The blur of daily events makes it hard at times to track the dominant currents that are steadily shaping and reshaping the landscape of world affairs.
We do not have the advantage of historians who know the end of the story before they write the beginning.
We proceed day by day, trying to avoid the whirlpools, stay alert for storms, and bail out the boat, when necessary.
We might well lose our way if we did not have our eyes fixed on the horizon, to which we are guided by a constant star.
I spoke earlier of the inspiration provided by the memorials to Jefferson and Lincoln.
Their genius was not expressed through some esoteric theory of chemistry or physics. Their insights were -- and are -- accessible to us all. They were based on the simple premise that every individual counts: and that for all our differences of race, culture, background and birth, we are equal at the ballot box and before the law.
That idea remains the most powerful and revolutionary force for economic and social progress in the world. Over time, it has attracted champions on every continent and lifted the lives of billions of people. Last June, it brought representatives from more than 100 countries to Warsaw. This week, it brought us here.

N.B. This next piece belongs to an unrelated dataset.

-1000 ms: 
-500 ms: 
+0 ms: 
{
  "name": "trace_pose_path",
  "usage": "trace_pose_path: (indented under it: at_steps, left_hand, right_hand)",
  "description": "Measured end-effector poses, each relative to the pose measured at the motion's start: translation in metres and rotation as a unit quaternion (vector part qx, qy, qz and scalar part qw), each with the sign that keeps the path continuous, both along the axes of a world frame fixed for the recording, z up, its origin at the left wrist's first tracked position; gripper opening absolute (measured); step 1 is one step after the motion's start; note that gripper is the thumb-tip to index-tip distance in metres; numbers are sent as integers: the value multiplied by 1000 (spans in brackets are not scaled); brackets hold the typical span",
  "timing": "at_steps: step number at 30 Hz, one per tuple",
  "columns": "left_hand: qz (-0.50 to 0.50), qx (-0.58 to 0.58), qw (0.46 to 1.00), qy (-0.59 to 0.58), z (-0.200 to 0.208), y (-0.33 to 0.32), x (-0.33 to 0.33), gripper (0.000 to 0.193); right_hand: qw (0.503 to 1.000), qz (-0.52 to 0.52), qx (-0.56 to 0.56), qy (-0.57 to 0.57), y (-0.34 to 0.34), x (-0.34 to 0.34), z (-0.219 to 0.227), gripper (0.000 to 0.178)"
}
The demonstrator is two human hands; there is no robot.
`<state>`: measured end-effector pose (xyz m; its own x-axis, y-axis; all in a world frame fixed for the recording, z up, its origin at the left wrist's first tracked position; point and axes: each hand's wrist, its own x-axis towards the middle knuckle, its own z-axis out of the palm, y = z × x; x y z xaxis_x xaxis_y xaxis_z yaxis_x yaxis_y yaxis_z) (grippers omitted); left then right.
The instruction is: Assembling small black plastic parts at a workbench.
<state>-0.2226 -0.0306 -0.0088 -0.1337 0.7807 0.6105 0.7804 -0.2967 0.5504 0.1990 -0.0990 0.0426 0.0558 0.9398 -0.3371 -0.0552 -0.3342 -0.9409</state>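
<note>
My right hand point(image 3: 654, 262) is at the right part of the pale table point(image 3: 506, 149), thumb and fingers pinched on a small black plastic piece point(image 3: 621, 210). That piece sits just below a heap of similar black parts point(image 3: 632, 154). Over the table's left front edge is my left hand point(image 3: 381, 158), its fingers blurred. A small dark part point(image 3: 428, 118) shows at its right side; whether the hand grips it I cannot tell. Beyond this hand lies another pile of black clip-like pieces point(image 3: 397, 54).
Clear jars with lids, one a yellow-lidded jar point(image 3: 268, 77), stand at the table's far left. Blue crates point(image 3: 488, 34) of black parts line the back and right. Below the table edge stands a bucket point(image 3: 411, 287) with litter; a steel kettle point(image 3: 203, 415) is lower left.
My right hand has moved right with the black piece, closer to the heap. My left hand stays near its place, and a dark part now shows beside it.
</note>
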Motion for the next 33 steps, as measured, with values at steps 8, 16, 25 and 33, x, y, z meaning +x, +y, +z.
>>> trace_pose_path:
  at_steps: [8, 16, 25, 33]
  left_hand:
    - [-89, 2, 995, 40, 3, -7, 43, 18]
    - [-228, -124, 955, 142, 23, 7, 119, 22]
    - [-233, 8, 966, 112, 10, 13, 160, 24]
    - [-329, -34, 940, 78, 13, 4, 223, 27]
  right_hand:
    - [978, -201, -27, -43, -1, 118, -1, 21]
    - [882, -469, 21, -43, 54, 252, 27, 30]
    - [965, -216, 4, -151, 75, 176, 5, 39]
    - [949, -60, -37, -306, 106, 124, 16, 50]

In closing, I will say again that I intend in my new life to devote as much time, thought and energy as I can to the promotion of democracy. I can conceive of no better way to give thanks for the opportunities I have had in my life, or to apply the lessons I have learned in more than six decades on this planet.
Moreover, when you fight for democracy, you are sure to meet some wonderful people along the way.
Congratulations on the fine work you all are doing. And thanks again for your warm welcome here today.